1) Light both ends of $r_1$ and one end of $r_2$
2) 0.5 hours passes ($r_1$ burned through). Light other end of $r_2$ and one end of $r_3$
3) 0.25 hours passes ($r_2$ burned through). Light one end of $r_4$
4) 0.75 hours passes ($r_3$ burned through). Light other end of $r_4$ and one end of $r_5$
5) 0.125 hours passes ($r_4$ burned through). Light other end of $r_5$
6) 0.4375 hours passes ($r_5$ burned through).

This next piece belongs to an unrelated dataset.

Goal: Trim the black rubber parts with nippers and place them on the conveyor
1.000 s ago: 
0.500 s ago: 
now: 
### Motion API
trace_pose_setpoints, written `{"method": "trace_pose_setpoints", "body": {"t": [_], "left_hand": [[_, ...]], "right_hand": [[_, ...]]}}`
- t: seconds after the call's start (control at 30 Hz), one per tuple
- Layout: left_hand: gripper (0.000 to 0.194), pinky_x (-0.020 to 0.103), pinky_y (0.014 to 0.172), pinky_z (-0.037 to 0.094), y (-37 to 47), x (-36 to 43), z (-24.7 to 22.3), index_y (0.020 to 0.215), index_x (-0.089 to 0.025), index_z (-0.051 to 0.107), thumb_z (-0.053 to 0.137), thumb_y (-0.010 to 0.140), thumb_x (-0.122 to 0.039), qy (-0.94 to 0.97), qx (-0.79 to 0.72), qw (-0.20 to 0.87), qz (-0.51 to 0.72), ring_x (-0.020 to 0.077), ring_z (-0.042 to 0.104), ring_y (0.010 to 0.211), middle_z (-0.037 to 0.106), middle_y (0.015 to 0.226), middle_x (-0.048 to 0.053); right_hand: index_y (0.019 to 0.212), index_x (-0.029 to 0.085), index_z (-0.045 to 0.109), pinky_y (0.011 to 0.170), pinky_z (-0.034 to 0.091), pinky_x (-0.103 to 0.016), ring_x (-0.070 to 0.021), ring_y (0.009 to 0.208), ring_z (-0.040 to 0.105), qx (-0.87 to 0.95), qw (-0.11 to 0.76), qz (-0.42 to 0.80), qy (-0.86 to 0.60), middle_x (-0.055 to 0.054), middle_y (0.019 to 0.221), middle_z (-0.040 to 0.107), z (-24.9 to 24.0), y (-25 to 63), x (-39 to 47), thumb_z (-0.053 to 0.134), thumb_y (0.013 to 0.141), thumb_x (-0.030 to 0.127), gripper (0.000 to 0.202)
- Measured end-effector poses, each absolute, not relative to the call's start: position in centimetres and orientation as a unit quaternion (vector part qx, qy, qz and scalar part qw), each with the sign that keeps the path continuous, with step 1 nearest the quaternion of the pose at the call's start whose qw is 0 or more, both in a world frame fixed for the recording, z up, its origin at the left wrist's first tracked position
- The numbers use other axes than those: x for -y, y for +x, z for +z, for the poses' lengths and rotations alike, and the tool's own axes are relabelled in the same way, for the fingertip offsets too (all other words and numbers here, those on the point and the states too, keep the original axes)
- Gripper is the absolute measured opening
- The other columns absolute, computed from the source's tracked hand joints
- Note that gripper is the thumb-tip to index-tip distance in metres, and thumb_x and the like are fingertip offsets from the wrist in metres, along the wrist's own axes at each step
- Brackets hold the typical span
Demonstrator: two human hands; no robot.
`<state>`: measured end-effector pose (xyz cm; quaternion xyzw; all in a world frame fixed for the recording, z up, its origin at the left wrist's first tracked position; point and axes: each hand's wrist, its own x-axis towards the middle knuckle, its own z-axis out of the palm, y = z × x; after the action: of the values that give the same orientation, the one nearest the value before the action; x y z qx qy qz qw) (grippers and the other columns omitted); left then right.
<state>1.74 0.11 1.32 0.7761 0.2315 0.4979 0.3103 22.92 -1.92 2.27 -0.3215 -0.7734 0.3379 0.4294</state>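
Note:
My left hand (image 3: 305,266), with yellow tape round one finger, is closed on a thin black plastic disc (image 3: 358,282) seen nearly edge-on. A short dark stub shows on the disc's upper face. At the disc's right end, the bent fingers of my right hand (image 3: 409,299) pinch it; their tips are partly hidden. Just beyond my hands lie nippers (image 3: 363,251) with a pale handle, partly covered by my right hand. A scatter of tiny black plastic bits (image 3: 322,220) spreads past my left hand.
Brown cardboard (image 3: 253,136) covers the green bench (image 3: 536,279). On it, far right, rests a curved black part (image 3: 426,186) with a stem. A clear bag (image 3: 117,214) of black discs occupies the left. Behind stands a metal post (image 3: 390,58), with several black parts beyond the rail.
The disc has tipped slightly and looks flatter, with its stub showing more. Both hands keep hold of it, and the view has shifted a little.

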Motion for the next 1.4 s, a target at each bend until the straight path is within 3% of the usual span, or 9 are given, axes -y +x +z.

Total time is 2.0625 hours (=0.5+0.25+0.75+0.125+0.4375). With 6 ropes I got 101 time points from zero. Not sure about intermediate stop/start pairs.

1. Mark Rickert says:

Thanks, Peter. I’ll have to fix the bug in my program. Having your recipe for the missing value will make it easier.

5. Mark Rickert says:

I fixed my program and sped it up. Here are my new results for up to 12 ropes. 12 ropes took 80 hours to compute. The columns are number of ropes, number of 0-based times, number of intermediate-based times, number of seconds to find solution.

1: 2, 0
2: 5, 1
3: 11, 4
4: 23, 11
5: 48, 30
6: 101, 73
7: 218, 168 2.36 seconds
8: 473, 371 17.26 seconds
9: 1044, 793 158 seconds
10: 2284, 1676 1695 seconds
11: 5011, 3502 25162 seconds
12: 10979, 7259 287960 seconds

1. Peter Calhoun says:

Mark – Incredible you calculated the answer up to 12 ropes! I stopped at 7 when my program started to take too long. Thanks for sharing your results!

1. Mark Rickert says:

13: 23954 (I’m no longer keeping track of intermediate-based times) 45013 seconds and 249GB of the 251GB available on the machine I was using. I’m now using memoization which speeds things up quite a bit if there is enough memory.